Restrictions on the way media organizations can report; repeated banning of newspapers and other publications; existence of redlines which should not be crossed and are imposed by 12 different judicial and intelligence agencies t are the factors which rule media scene in Iran. The suffocated environment, bans and constant monitoring have not only slowed down the progress of media organization and journalism in Iran, but have forced many journalists and reporters to do their job in an inferno, or simply disappear like the waning moon. Journalists who cover areas other than political affairs rarely become known media figures. Saaed Laylaz is a rare example of a journalist who covered an area other than political affairs but became famous for his coverage of economical affairs throughout years. He is currently facing a 9 year prison term.
Nevertheless, among cultural circles and the publishing industry, Masoud Lavasani is a familiar name. Book publishers remember him from his vigorous reports and interviews before and during the 2007 Tehran book fair, when he challenged the fair management over its policies and stubbornness to choose Mossalla as the fair venue. When he was denied entry to the fair as a result of his reporting, he did not hesitate to leap over the fences at night and take pictures of clogged pipes and damaged books for the Mehr News agency. The pictures clearly proved that Tehran’s Mossalla was not the proper venue for the fair. Finally,because of his book fair coverage, as well as his other reports, he was fired from the Mehr News, where he worked.
Masoud Lavasani was arrested and taken to Evin on September 26th, 2009. During his detention in solitary he endured harsh psychological torture and pressure. He became weak and sick inside the bitter cold and filthy cell. These days he is being held in the basement of ward 350 of Evin Prison, where prisoners are watched day and night with closed-captioned cameras, constantly mistreated and taken to the prison yard every morning at 7am to do their mandatory exercises in cold temperatures.
In his bio, Lavasani calls himself a journalist, publishing expert and cultural affairs analyst with 10 years of work experience for different newspapers and media organizations.
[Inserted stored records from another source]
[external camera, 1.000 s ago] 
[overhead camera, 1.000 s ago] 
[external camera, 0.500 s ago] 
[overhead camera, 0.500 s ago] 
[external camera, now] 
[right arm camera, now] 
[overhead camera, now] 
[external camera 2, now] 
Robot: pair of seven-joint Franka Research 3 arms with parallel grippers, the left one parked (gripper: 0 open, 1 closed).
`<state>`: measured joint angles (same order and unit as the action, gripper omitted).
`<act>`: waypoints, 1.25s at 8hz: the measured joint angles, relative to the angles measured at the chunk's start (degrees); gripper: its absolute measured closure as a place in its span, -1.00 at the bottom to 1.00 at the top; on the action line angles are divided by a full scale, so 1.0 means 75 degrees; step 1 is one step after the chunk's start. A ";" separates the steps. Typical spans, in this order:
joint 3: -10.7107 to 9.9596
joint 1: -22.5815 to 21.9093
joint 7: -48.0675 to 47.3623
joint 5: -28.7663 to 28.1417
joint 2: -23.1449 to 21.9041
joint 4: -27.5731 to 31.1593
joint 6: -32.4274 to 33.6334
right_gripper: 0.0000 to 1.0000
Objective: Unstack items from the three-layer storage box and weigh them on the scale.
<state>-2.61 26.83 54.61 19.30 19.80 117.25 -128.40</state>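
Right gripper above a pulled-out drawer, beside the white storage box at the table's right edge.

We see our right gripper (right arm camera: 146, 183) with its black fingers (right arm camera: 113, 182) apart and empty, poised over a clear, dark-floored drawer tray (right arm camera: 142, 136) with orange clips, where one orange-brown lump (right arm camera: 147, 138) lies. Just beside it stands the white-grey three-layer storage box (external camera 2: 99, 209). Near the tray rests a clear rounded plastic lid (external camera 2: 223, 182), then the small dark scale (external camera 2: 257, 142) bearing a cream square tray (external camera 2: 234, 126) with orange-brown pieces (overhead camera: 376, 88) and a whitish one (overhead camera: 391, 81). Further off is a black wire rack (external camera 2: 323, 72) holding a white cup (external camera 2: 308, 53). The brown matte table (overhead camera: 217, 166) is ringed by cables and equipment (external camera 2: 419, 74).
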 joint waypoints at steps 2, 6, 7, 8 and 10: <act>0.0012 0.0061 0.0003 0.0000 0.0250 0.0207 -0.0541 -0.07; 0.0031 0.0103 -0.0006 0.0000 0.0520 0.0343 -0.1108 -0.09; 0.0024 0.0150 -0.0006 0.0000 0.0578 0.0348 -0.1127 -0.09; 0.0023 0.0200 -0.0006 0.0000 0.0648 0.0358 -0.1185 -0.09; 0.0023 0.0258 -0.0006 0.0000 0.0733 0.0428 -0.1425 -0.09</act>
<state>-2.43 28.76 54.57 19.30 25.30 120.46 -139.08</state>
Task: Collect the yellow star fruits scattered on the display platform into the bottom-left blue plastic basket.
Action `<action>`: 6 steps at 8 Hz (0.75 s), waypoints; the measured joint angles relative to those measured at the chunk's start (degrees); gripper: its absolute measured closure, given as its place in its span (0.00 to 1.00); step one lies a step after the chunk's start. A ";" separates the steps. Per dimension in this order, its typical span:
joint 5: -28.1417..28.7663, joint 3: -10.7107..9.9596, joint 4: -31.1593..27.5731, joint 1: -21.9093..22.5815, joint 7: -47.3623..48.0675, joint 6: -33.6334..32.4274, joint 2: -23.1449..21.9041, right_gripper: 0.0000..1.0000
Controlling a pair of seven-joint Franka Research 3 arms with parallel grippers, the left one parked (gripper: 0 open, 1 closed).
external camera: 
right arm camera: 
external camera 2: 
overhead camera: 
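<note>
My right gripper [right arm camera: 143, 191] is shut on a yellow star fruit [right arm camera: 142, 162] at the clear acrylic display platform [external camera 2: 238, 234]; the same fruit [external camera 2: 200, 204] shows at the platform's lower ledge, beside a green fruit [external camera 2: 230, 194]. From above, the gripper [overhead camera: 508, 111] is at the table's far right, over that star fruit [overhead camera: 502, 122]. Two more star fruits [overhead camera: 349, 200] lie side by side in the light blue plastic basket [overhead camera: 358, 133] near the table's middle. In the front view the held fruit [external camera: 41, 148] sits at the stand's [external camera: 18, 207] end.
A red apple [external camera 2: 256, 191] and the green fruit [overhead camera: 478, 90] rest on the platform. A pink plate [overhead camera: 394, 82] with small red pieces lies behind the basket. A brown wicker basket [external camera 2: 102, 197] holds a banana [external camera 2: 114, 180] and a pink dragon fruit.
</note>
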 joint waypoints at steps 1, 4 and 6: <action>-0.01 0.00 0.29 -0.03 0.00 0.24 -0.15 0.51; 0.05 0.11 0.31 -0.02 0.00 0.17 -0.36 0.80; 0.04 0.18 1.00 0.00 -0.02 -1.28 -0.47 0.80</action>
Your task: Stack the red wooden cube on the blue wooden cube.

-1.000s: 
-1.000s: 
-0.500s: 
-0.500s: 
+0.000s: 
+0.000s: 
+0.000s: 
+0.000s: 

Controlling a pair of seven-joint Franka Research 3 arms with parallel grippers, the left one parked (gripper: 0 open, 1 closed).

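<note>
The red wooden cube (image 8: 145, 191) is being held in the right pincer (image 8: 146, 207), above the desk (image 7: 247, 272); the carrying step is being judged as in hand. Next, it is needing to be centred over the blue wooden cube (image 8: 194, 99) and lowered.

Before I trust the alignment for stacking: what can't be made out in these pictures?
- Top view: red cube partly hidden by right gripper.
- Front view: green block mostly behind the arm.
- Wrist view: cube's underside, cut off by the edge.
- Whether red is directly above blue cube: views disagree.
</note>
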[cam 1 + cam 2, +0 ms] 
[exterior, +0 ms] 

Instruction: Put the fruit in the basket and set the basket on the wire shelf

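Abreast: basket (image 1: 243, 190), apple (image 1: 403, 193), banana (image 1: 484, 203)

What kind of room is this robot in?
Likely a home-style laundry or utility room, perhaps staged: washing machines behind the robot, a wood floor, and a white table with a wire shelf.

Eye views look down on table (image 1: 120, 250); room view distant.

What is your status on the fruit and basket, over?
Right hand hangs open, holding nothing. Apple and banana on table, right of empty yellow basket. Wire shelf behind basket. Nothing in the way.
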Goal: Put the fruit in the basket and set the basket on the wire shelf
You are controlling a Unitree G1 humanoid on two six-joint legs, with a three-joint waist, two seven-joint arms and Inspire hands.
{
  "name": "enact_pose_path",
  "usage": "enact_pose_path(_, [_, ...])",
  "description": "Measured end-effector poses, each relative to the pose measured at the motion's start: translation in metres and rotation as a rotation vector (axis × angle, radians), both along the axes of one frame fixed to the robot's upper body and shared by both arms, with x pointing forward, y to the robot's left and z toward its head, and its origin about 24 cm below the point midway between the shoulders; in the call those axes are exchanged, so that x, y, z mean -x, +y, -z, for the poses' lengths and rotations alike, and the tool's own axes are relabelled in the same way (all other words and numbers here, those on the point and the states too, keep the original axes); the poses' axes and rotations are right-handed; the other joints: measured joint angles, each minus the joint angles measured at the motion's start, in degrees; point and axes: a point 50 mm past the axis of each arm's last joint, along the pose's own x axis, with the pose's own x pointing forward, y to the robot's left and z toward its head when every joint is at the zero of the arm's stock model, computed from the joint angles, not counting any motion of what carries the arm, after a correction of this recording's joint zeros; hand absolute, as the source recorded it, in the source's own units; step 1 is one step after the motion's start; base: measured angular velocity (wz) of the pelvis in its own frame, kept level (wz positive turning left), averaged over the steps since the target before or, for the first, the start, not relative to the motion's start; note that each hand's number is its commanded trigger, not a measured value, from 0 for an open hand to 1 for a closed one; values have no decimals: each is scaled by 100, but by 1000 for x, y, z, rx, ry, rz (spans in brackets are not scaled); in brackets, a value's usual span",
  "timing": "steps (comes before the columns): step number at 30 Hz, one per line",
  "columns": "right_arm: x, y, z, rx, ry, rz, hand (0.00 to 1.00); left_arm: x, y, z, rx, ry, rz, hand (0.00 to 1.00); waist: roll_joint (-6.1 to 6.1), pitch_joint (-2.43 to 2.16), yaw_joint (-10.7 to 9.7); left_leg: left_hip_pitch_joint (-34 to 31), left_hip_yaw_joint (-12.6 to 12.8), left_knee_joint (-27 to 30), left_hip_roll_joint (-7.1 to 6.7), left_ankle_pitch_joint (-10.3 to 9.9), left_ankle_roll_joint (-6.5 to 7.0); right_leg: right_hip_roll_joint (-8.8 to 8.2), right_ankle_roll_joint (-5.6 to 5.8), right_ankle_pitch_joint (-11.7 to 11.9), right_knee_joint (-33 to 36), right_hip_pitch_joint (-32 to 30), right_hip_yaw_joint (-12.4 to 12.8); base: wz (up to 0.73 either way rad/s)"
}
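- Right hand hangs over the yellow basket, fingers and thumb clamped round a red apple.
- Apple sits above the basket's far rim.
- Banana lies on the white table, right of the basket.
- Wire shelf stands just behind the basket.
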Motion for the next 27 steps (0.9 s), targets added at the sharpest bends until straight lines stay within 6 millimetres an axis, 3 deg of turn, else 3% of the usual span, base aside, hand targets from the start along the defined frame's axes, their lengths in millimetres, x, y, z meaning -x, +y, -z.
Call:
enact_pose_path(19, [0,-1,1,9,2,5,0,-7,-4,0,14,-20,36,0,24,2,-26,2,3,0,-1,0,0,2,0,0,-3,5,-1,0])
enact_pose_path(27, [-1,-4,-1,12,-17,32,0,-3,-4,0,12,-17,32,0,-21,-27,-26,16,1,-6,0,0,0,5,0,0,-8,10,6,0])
He started his work as a journalist in 1998 by writing short stories for the Jam-e-Jam newspaper. For 3 years he was the cultural affairs editor for Sobhe-Sadegh weekly and wrote political analysis for Kayhan daily. He also was a movie critic for Soroosh weekly.
In 2004 he started working for the Mehr News Agency, where he stayed for the next 4 years. After his dismissal from Mehr, he became a contributing editor for Etemad, Etemad-Meli, Shargh, Kargozaran and Tehran Emrooz. He also was the cultural affairs editor for Aftab Yazd Daily for a period.
In the spiral of post-election events, journalists were targeted more than ever. Many were arrested, and so was Masoud, who ended up in Evin prison. Sadly, in the absence of support from human rights organizations as well as other journalists and colleagues, his treatment in prison became very harsh.
Last Monday, judge Pir-Abassi of the 26th branch of the Revolutionary Court handed down an 8 year prison sentence to Masoud. His charges included conspiracy and acting against national security, insulting the Supreme Leader, disseminating lies through his weblog and emails and so on and so forth. Currently his weblog, the box of ants’ memoirs, has been deleted by the interrogators and is not accessible.
Up until last Monday, Masoud was allowed 2 prison visits per month, but the court’s ruling changed this arrangement. The judge ruled that, from now on, Masoud will only be allowed 1 visit every 6 weeks and will not be allowed to see his 2 year old son during his prison term. During the course of the investigations, the judge and the magistrate had refused all along to release Masoud on bail, and even now, after the initial court’s ruling, continue to do so. After the sentencing, he was told unequivocally by the judge that he will be serving his full term and that the judge will make sure that he won’t be released before the end of his term.
And now Masoud cannot hold his son the way he used to. The weblog he had created for his son Matin will not be updated anymore, in the absence of Matin’s father. Masoud’s last post on the weblog was: “the sweetest part of fatherhood is the moment your child calls you ‘dad’. That is when the real experience of fatherhood starts.” Masoud’s son had just started to talk at that time.
This is the most heartbreaking part of Masoud’s sad story; with his ruling, the judge denies him the experience and joy of fatherhood. The judicial and intelligence institutions have gone beyond the violation of the rights of the person, targeting families, who now have to suffer along with their imprisoned loved ones. So, you who are the judge representing justice, what did the 2 year old Matin do that you denied him the right to call his father ‘dad’? Did he have ties to foreigners or did he insult authorities?